When there are clinical guidelines, there is always room for clinical judgement. If a severely anemic patient has pneumonia with a respiratory rate of 32 and is having angina with ischemic EKG changes, but her oxygen level is 62 (exceeding the cited clinical criterion of pO2of 60), this could still be categorized as acute hypoxic respiratory failure. The provider needs to make the case explicitly in the documentation.
The biggest mistake organizations make in designing CDI-ICGs is not involving the appropriate people in creating the guidelines. Even the most knowledgeable physician advisor is not equipped to advocate for the integrity of every service line, so recruit nephrology or infectious disease or pulmonary/critical care, as indicated. Clinicians should not develop the CDI-ICG in a vacuum either, because they are not aware of all of the documentation and coding idiosyncrasies. If an institution finds a need to create a clinical protocol or pathway, quality and the CDI team should be consulted.

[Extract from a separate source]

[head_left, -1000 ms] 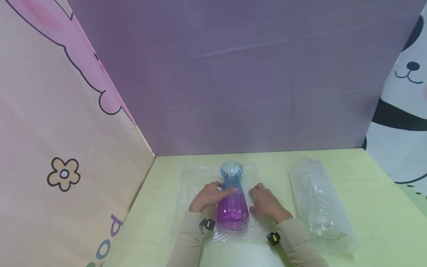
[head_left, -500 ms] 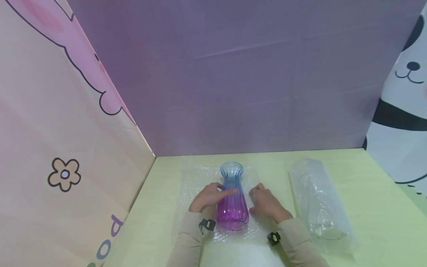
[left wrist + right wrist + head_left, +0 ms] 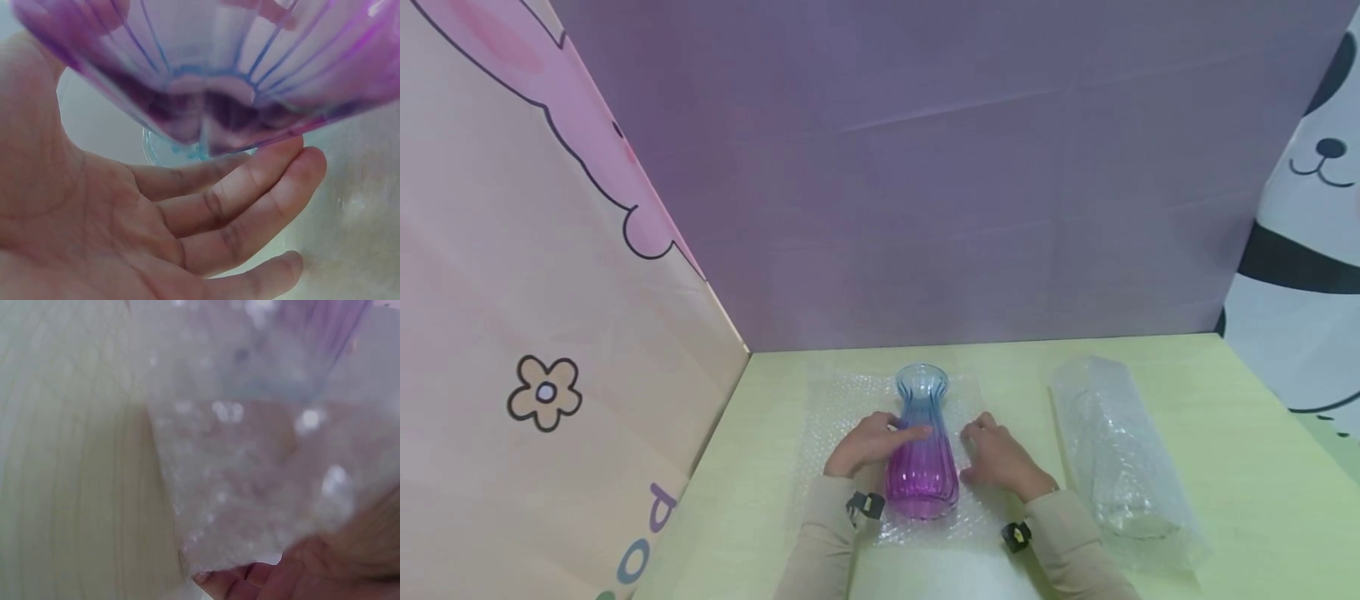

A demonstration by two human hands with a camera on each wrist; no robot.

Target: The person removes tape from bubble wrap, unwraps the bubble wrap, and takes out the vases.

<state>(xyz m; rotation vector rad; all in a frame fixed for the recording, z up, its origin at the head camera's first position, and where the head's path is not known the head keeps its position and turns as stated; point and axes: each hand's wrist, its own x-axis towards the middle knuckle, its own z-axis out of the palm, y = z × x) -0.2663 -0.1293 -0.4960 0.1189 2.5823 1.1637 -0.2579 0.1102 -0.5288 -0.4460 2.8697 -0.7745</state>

Coding and CDI attend to documentation requirements. Quality should be at the table to avoid patient safety indicator or core measure fallout. Utilization review/case management can ensure that the clinical criteria meet medical necessity. Don’t forget to involve information technologies to help design user-friendly technological solutions.
Think of the balloon analogy – when you squeeze one section, out bulges another distant area unexpectedly. Have all the right players in place to maintain the integrity of the balloon.
A strong caution: do not let the tail wag the dog. If an auditor cites some nonsensical dictum for which you cannot find clinical corroboration, like an assertion that reversal within 48 hours of treatment precludes acute kidney injury, or if they use ancient clinical criteria as the basis for a denial, like prealbumin in malnutrition, don’t alter your CDI-ICG as a reaction.
Someone must be tasked with keeping up with the changing external clinical guidelines so the CDI-ICG can be updated as needed. Always keep a record of prior versions, as you may need to refer to a previous CDI-ICG in the case of a delayed denial.
Dissemination of the information contained in a CDI-ICG may be better accomplished with an excerpt, like a CDI tip sheet. A blast email with the salient points could refer to the complete version housed on the hospital intranet. Hyperlinks could send the viewer from there to references, like the original external clinical guidelines or consensus paper.
Reducing clinical variation and improving quality of care should be considered of primary importance, and collaboratively developed internal clinical guidelines can assist in achieving that goal. Including CDI and coding in the process will ensure that the clinician and institution get credit for providing excellent quality of care.